Consider the fine-tuned mannequin
Use the fundamental testing scripts supplied by DeekSeek to deploy the merged mannequin.
- Begin by cloning their repo:
- You must convert the merged mannequin to a selected format for operating inference. On this case, you want 4*P5 situations to deploy the mannequin as a result of the merged mannequin is in BF16. Enter the next command to transform the mannequin:
- When the conversion is full, use the next sbatch script to run the batch inference, making the next changes:
- Replace the
ckpt-path
to the transformed mannequin path from the earlier step. - Create a brand new
prompts.txt
file with every line containing a immediate. The job will use the prompts from this file and generate output.
- Replace the
Cleanup
To wash up your sources to keep away from incurring extra fees, observe these steps:
- Delete any unused SageMaker Studio sources.
- (Optionally available) Delete the SageMaker Studio area.

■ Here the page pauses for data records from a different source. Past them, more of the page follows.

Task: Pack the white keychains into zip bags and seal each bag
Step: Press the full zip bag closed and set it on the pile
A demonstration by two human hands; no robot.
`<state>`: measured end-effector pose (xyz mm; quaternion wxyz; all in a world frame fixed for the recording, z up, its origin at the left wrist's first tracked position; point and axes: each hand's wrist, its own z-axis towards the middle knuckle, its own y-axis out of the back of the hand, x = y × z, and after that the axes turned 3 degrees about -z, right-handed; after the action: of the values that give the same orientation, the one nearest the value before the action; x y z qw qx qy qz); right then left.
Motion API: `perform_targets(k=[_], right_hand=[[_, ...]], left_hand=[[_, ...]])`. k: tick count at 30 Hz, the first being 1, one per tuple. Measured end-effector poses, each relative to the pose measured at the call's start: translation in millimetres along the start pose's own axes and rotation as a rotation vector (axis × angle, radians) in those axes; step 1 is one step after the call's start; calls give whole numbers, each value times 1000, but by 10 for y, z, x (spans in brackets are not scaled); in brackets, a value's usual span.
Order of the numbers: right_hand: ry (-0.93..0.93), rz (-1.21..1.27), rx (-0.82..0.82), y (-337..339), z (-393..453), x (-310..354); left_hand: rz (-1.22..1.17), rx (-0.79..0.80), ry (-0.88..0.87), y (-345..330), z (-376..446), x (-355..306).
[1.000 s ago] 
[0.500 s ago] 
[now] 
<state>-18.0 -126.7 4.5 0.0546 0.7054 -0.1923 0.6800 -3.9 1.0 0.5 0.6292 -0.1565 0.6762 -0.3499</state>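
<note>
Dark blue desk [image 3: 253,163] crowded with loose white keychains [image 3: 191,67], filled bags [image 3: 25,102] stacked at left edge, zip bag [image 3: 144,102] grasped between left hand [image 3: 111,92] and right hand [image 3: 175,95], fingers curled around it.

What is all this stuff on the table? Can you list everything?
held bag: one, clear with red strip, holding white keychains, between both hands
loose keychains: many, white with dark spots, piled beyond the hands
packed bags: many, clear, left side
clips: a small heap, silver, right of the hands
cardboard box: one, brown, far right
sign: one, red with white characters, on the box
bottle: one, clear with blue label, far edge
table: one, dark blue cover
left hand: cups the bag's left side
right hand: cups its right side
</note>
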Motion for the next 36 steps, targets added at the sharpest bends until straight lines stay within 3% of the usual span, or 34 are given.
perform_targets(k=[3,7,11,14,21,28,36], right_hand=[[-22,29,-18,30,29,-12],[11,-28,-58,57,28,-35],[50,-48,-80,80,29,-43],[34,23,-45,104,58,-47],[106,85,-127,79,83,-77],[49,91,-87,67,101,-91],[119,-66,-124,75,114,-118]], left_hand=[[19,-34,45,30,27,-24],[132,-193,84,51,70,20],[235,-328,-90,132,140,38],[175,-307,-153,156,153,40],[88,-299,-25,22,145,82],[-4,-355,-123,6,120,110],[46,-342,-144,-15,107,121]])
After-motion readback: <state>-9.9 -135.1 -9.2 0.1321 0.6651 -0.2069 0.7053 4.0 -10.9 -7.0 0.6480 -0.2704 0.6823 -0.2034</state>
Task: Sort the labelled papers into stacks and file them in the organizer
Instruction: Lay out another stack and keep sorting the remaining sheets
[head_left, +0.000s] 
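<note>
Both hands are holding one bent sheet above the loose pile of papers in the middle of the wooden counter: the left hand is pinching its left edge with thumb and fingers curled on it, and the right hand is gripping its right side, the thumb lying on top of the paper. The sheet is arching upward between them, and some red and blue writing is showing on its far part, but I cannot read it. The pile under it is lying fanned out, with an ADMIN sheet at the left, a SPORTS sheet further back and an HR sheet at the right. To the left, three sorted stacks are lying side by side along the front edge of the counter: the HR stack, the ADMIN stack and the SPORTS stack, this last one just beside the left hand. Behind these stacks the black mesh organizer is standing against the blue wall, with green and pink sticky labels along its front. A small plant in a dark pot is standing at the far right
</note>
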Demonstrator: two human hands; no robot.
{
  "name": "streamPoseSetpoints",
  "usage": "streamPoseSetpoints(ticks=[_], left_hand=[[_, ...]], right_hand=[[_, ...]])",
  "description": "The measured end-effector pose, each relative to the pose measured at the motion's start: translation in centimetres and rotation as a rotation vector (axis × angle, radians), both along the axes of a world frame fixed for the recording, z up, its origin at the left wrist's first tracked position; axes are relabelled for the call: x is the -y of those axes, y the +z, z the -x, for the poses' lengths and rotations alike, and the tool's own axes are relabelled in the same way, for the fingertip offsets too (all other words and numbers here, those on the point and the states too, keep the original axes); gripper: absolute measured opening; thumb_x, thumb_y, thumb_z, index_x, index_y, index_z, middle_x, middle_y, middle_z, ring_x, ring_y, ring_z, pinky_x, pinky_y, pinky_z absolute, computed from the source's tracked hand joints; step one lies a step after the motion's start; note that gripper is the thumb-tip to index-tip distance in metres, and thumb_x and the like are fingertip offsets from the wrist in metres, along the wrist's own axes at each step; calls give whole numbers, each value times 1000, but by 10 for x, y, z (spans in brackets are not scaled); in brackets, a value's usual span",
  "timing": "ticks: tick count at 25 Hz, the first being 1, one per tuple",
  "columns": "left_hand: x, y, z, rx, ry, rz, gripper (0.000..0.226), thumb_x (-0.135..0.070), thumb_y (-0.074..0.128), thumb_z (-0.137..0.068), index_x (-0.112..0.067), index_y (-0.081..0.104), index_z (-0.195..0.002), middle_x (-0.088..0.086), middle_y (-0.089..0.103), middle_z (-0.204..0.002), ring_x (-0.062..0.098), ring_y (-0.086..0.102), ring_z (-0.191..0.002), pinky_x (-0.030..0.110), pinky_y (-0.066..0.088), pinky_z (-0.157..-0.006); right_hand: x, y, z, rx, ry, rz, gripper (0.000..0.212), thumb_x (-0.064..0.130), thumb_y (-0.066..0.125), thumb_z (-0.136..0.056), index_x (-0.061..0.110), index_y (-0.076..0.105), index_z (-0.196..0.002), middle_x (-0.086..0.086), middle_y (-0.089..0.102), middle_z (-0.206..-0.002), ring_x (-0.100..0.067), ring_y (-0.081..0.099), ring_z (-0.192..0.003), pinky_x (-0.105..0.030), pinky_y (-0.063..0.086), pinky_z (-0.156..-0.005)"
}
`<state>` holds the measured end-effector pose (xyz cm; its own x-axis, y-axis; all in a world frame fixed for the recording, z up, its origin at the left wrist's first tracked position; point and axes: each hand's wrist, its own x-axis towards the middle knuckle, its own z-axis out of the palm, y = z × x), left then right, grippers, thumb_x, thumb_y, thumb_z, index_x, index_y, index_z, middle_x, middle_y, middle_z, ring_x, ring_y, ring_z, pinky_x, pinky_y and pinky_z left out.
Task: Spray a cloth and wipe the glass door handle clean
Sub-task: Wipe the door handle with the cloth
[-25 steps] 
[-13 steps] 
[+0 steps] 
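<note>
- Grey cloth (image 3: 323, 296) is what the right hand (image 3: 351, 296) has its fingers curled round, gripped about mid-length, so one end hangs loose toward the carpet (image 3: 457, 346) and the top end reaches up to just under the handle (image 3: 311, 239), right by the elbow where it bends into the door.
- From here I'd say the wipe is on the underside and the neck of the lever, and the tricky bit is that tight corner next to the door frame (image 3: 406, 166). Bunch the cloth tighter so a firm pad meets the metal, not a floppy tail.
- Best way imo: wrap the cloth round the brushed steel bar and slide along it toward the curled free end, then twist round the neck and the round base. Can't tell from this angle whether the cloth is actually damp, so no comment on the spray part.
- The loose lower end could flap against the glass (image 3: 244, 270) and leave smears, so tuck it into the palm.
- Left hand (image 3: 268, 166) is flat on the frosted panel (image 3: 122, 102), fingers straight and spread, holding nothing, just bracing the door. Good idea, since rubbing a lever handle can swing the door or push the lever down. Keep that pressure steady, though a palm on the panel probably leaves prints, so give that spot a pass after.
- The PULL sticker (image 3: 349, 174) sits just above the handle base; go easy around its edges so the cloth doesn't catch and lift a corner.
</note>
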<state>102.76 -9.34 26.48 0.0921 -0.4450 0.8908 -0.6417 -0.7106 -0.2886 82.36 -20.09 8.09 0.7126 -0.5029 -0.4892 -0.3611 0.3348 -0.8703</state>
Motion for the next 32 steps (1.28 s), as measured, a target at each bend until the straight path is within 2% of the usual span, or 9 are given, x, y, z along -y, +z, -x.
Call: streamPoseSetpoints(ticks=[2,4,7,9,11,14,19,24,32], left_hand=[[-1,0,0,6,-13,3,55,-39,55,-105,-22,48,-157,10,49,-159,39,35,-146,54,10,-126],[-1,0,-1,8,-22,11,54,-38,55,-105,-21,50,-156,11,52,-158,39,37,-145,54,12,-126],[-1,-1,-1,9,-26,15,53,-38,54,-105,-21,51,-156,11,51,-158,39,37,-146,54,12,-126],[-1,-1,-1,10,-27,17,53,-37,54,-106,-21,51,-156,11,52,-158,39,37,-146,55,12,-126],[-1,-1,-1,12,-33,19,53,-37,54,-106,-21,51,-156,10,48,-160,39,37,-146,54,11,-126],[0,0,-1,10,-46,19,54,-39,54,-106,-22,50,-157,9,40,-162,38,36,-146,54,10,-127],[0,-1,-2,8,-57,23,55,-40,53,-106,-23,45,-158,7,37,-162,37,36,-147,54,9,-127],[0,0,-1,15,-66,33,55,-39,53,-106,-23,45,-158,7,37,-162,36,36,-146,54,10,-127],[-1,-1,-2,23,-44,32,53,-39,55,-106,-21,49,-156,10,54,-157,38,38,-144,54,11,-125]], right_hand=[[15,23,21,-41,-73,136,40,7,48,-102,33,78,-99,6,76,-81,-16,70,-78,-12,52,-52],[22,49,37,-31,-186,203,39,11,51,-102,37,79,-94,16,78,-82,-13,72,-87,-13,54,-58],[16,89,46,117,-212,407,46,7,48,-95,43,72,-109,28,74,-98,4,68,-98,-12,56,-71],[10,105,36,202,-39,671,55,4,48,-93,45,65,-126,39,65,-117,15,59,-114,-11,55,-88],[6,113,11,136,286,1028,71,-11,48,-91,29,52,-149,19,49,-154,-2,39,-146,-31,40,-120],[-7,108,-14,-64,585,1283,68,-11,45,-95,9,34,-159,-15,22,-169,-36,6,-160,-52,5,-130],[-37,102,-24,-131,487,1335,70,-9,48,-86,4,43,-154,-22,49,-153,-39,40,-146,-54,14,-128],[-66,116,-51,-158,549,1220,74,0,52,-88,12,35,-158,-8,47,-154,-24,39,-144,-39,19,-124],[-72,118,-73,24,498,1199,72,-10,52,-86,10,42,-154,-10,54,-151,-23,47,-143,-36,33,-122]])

- Confirm that your coaching job isn’t operating anymore. To take action, in your SageMaker console, select Coaching and examine Coaching jobs.
- In case you created a HyperPod cluster, delete the cluster to cease incurring prices. In case you created the networking stack from the HyperPod workshop, delete the stack as nicely to scrub up the digital non-public cloud (VPC) sources and the FSx for Lustre quantity.
Conclusion
On this publish, we demonstrated find out how to fine-tune massive fashions corresponding to DeepSeek-R1 671B utilizing both SageMaker coaching jobs or SageMaker HyperPod with HyperPod recipes in just a few steps. This method minimizes the complexity of figuring out optimum distributed coaching configurations and offers a easy technique to correctly measurement your workloads with the most effective price-performance structure on AWS.
To start out utilizing SageMaker HyperPod recipes, go to our sagemaker-hyperpod-recipes GitHub repository for complete documentation and instance implementations. Our crew regularly expands our recipes primarily based on buyer suggestions and rising machine studying (ML) traits, ensuring you could have the required instruments for profitable AI mannequin coaching.
Concerning the Authors
Kanwaljit Khurmi is a Principal Worldwide Generative AI Options Architect at AWS. He collaborates with AWS product groups, engineering departments, and clients to supply steering and technical help, serving to them improve the worth of their hybrid machine studying options on AWS. Kanwaljit focuses on aiding clients with containerized functions and high-performance computing options.
Arun Kumar Lokanatha is a Senior ML Options Architect with the Amazon SageMaker crew. He focuses on massive language mannequin coaching workloads, serving to clients construct LLM workloads utilizing SageMaker HyperPod, SageMaker coaching jobs, and SageMaker distributed coaching. Outdoors of labor, he enjoys operating, mountain climbing, and cooking.
Anoop Saha is a Sr GTM Specialist at Amazon Internet Companies (AWS) specializing in generative AI mannequin coaching and inference. He companions with high frontier mannequin builders, strategic clients, and AWS service groups to allow distributed coaching and inference at scale on AWS and lead joint GTM motions. Earlier than AWS, Anoop held a number of management roles at startups and enormous firms, primarily specializing in silicon and system structure of AI infrastructure.
Rohith Nadimpally is a Software program Growth Engineer engaged on AWS SageMaker, the place he accelerates large-scale AI/ML workflows. Earlier than becoming a member of Amazon, he graduated with Honors from Purdue College with a level in Laptop Science. Outdoors of labor, he enjoys enjoying tennis and watching motion pictures.